> **WHAT TO WORK ON**
Write out the data that follows. Keep every character unchanged.

◆ ◆ ◆ ◆

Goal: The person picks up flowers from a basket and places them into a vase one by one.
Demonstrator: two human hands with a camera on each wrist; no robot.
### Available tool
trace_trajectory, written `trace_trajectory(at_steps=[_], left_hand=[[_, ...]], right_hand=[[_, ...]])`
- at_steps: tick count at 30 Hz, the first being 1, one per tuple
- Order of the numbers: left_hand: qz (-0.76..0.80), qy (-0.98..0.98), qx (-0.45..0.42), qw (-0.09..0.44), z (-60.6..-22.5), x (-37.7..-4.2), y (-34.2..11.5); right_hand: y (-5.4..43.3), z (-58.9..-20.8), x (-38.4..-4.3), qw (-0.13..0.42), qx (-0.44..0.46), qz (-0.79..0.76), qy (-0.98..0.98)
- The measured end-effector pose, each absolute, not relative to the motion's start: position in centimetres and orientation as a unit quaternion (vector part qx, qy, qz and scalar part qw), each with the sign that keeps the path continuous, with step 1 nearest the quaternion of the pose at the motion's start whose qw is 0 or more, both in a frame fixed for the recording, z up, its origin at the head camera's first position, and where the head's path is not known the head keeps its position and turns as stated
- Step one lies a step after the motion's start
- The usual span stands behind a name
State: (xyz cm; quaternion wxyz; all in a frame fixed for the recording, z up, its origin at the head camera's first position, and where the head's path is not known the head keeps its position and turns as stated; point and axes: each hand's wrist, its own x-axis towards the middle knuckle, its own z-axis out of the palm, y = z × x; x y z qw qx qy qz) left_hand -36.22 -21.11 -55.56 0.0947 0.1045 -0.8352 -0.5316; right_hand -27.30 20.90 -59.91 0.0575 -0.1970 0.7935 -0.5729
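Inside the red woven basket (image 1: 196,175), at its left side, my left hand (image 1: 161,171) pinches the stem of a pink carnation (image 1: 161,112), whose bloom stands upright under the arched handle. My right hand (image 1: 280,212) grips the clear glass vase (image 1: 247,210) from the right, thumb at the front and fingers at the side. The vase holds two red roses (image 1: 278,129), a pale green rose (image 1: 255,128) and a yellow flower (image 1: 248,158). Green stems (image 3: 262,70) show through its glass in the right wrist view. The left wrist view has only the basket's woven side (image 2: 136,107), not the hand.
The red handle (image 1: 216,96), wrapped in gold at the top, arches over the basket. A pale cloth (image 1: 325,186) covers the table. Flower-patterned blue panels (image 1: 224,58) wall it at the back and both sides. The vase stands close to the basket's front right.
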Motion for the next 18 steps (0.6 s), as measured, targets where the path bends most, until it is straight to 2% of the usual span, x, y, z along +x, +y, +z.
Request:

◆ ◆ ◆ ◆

> **RESULT OF THE TASK**
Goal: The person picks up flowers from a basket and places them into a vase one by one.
Demonstrator: two human hands with a camera on each wrist; no robot.
### Available tool
trace_trajectory, written `trace_trajectory(at_steps=[_], left_hand=[[_, ...]], right_hand=[[_, ...]])`
- at_steps: tick count at 30 Hz, the first being 1, one per tuple
- Order of the numbers: left_hand: qz (-0.76..0.80), qy (-0.98..0.98), qx (-0.45..0.42), qw (-0.09..0.44), z (-60.6..-22.5), x (-37.7..-4.2), y (-34.2..11.5); right_hand: y (-5.4..43.3), z (-58.9..-20.8), x (-38.4..-4.3), qw (-0.13..0.42), qx (-0.44..0.46), qz (-0.79..0.76), qy (-0.98..0.98)
- The measured end-effector pose, each absolute, not relative to the motion's start: position in centimetres and orientation as a unit quaternion (vector part qx, qy, qz and scalar part qw), each with the sign that keeps the path continuous, with step 1 nearest the quaternion of the pose at the motion's start whose qw is 0 or more, both in a frame fixed for the recording, z up, its origin at the head camera's first position, and where the head's path is not known the head keeps its position and turns as stated
- Step one lies a step after the motion's start
- The usual span stands behind a name
State: (xyz cm; quaternion wxyz; all in a frame fixed for the recording, z up, its origin at the head camera's first position, and where the head's path is not known the head keeps its position and turns as stated; point and axes: each hand's wrist, its own x-axis towards the middle knuckle, its own z-axis out of the palm, y = z × x; x y z qw qx qy qz) left_hand -36.22 -21.11 -55.56 0.0947 0.1045 -0.8352 -0.5316; right_hand -27.30 20.90 -59.91 0.0575 -0.1970 0.7935 -0.5729
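Inside the red woven basket (image 1: 196,175), at its left side, my left hand (image 1: 161,171) pinches the stem of a pink carnation (image 1: 161,112), whose bloom stands upright under the arched handle. My right hand (image 1: 280,212) grips the clear glass vase (image 1: 247,210) from the right, thumb at the front and fingers at the side. The vase holds two red roses (image 1: 278,129), a pale green rose (image 1: 255,128) and a yellow flower (image 1: 248,158). Green stems (image 3: 262,70) show through its glass in the right wrist view. The left wrist view has only the basket's woven side (image 2: 136,107), not the hand.
The red handle (image 1: 216,96), wrapped in gold at the top, arches over the basket. A pale cloth (image 1: 325,186) covers the table. Flower-patterned blue panels (image 1: 224,58) wall it at the back and both sides. The vase stands close to the basket's front right.
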Motion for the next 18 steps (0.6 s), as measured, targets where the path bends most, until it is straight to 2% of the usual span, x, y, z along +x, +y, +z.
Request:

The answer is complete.